__Work instruction__: From the data below, retype exactly the lines starting with the one that contains "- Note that" and ending with the one that contains "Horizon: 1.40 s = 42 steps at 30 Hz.", both included.

__Provided data__:
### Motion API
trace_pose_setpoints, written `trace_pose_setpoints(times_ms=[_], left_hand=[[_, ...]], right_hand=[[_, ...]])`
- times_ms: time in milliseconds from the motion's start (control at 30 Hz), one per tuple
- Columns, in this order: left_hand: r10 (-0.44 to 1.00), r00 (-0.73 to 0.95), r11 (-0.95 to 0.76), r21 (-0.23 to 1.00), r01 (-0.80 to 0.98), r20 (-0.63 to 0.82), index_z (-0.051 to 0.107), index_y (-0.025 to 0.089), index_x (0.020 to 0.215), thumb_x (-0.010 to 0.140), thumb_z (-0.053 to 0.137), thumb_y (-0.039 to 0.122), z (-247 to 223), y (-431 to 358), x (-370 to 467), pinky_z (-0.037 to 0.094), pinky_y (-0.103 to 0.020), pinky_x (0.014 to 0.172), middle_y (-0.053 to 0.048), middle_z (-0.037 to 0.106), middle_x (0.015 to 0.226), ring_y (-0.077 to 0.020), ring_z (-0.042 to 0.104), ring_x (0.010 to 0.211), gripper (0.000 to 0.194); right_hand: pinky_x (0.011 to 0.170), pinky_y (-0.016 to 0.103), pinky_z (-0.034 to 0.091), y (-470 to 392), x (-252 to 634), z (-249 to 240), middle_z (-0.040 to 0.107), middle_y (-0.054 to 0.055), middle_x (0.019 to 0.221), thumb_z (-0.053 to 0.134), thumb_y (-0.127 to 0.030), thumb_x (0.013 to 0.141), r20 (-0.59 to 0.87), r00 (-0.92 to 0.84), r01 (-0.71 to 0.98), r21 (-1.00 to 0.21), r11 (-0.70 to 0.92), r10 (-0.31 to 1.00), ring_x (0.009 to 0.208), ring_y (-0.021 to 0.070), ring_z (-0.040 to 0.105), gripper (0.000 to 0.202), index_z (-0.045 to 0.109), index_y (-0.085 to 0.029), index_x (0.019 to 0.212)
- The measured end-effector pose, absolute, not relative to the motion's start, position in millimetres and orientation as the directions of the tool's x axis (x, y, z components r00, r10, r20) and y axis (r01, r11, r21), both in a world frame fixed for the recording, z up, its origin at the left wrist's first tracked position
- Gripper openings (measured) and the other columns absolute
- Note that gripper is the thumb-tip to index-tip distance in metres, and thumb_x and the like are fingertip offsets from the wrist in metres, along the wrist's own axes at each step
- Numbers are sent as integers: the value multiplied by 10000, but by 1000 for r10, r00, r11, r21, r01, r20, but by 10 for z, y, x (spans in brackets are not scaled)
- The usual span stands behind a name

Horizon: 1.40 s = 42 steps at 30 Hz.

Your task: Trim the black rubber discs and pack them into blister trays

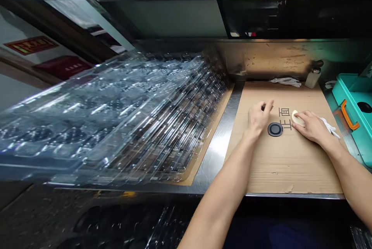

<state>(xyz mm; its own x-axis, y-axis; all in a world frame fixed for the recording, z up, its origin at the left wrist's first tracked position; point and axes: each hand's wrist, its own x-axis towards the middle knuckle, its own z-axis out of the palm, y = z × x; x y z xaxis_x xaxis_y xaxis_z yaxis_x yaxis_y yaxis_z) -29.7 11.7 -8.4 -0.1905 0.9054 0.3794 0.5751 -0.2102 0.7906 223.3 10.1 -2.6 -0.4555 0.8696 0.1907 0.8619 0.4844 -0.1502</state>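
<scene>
The left hand (259,117) was curled, its fingers closed around a small dark piece (263,107) that showed at the top of the grip; blur and the fingers hid its exact shape. This hand was raised over a cardboard sheet (270,163) laid on the metal counter (216,144).

The right hand (311,126) grasped a cream-coloured round pad (295,119) between thumb and fingers, low over the same sheet. Between the two hands, and nearer the body than the small dark piece, a black ring-patterned disc (274,129) lay flat on the cardboard, touched by neither hand. Dark Chinese characters (284,112) were marked on the sheet just beside the disc, between it and the pad.

A white glove (330,127) lay partly behind the right wrist. At the far edge of the sheet was another crumpled white glove (286,81), and near it stood a bottle with a metal top (313,77). To the right sat a teal toolbox (353,119) with an orange handle (349,115). On the left, a tall stack of clear plastic trays (122,113) leaned over the counter, with brown cardboard (190,175) beneath it.
</scene>
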Motion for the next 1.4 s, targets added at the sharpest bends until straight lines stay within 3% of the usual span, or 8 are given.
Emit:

__Output for this task__:
- Note that gripper is the thumb-tip to index-tip distance in metres, and thumb_x and the like are fingertip offsets from the wrist in metres, along the wrist's own axes at each step
- Numbers are sent as integers: the value multiplied by 10000, but by 1000 for r10, r00, r11, r21, r01, r20, but by 10 for z, y, x (spans in brackets are not scaled)
- The usual span stands behind a name

Horizon: 1.40 s = 42 steps at 30 Hz.

With that, the exercise is done.